PROBLEM: Write out the full listing exactly as given, minus the images.

AVAILABLE DATA:
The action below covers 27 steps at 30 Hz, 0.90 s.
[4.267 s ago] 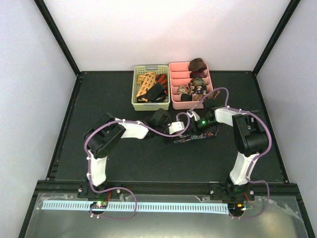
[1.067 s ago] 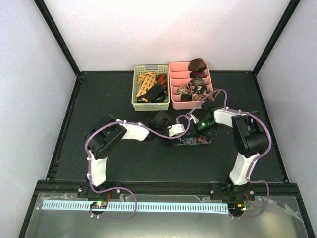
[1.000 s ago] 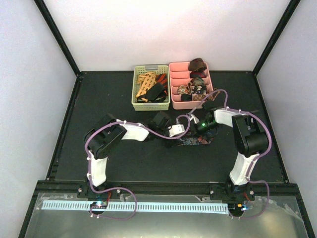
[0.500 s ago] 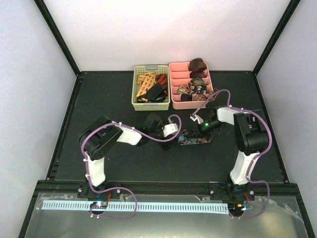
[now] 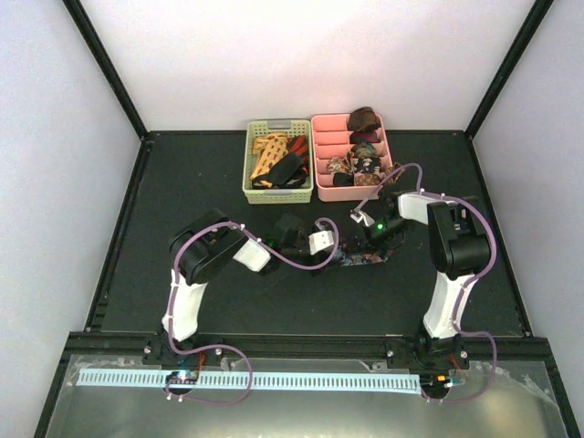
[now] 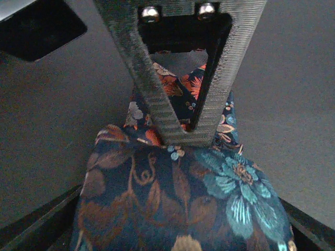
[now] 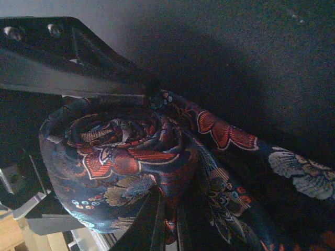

EXERCISE ANSWER:
The action below covers 27 steps at 30 Hz, 0.90 s.
[4.267 s ago] 
[1.067 s ago] 
[1.000 s ago] 
[0.500 s ago] 
[now] 
[now] 
[now] 

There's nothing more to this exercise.